If Attorney General Jeff Sessions does not resign this morning, it will reflect nothing more or less than a lack of self respect on his part—a willingness to hold office even with the overt disdain of the President of the United States, at whose pleasure he serves, nakedly on the record.

The president is evidently distraught at Sessions’s recusal from the Russia investigation “right after he gets the job.” (Sessions recused himself on March 2—three weeks after his swearing-in and fifteen weeks after his nomination.) The Attorney General gave the president “zero” heads up, Trump says.
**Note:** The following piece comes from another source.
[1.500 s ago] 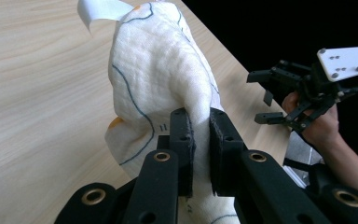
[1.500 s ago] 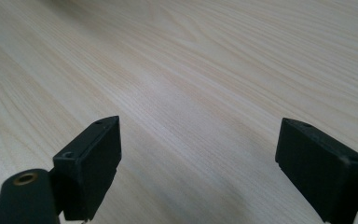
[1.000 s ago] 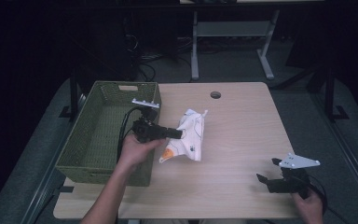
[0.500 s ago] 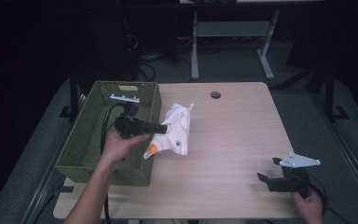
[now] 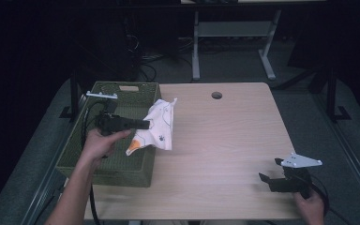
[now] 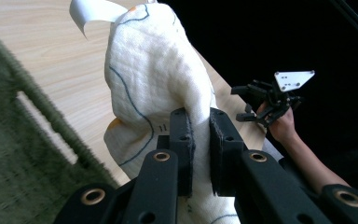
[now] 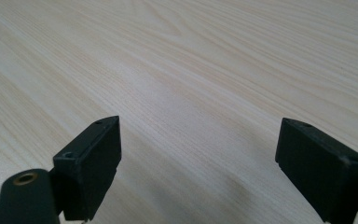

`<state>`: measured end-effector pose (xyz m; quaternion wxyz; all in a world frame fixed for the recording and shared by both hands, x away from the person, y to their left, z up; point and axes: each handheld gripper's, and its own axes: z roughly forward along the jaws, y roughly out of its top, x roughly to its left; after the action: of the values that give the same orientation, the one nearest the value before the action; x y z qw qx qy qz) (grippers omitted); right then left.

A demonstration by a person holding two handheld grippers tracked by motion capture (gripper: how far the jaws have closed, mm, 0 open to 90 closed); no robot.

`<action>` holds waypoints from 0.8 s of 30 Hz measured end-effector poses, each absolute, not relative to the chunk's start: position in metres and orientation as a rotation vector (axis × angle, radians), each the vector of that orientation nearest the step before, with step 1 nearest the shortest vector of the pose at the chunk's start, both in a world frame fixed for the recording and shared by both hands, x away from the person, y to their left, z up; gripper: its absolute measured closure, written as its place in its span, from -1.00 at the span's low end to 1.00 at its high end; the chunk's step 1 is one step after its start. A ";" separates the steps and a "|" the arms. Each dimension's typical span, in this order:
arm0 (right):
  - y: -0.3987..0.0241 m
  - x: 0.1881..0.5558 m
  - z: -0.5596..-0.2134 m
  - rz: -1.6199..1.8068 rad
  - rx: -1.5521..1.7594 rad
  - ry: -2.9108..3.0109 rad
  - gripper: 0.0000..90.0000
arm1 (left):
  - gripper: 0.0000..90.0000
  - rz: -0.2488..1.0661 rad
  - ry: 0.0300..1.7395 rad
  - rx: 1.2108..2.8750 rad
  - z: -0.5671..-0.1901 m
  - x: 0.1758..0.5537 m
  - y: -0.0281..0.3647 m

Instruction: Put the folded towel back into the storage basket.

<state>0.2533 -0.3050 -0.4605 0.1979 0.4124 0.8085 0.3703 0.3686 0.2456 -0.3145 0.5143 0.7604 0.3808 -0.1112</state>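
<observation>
Your left gripper [image 5: 143, 124] is clenched on the cloth [image 5: 159, 127], hanging over the basket [image 5: 122, 166] rim, table side. Long axis approx. vertical. Basket lies directly below-left. Right gripper [image 5: 273, 176] gapes wide, idle, well apart.

1. One tabletop [image 5: 229, 140], of pale wood, with one round hole [image 5: 216, 95] near its far edge.
2. One green woven basket [image 5: 82, 161], at the tabletop's left edge.
3. One white printed cloth [image 5: 161, 124] with an orange patch, over the basket's right rim.
4. Two tools: the left tool [image 5: 140, 124] and the right tool [image 5: 268, 171].
5. Two hands: the left hand [image 5: 101, 143] and the right hand [image 5: 311, 206].
</observation>
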 end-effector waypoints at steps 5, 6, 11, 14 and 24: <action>-0.305 0.253 -0.461 1.037 1.165 2.258 -0.70 | 0.83 -0.253 0.930 1.826 -0.312 0.370 0.260; -0.305 0.253 -0.461 1.037 1.165 2.258 -0.70 | 0.83 -0.253 0.930 1.826 -0.312 0.370 0.260; -0.305 0.254 -0.462 1.022 1.162 2.267 -0.70 | 0.83 -0.225 0.945 1.828 -0.307 0.369 0.276; -0.306 0.254 -0.462 1.020 1.163 2.265 -0.70 | 0.83 -0.219 0.948 1.837 -0.306 0.369 0.281; -0.306 0.255 -0.462 1.009 1.172 2.259 -0.70 | 0.83 -0.194 0.977 1.844 -0.307 0.370 0.307</action>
<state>0.2548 -0.3062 -0.4623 0.2007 0.4194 0.8084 0.3611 0.3697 0.3066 -0.3065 0.4994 0.7623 0.4039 -0.0800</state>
In Trump’s view: “Sessions should have never recused himself, and if he was going to recuse himself, he should have told me before he took the job, and I would have picked somebody else.” He twice describes Sessions’s decision as “unfair to the president,” seemingly unaware that his recusal was almost surely compelled by Justice Department recusal rules. That is, the President is openly expressing bitterness toward his attorney general for following the rules—because the rules don’t favor Trump’s interests. He wants an attorney general who will actively supervise the Justice Department, and the Russia investigation, in a fashion congenial to his interests, and he has no compunction about saying so explicitly. He made perfectly clear that he regrets appointing Sessions. He made equally clear that Sessions’s job is, in his mind, a personal service contract to him and that if Sessions couldn’t deliver on service to Trump, he shouldn’t have taken the position.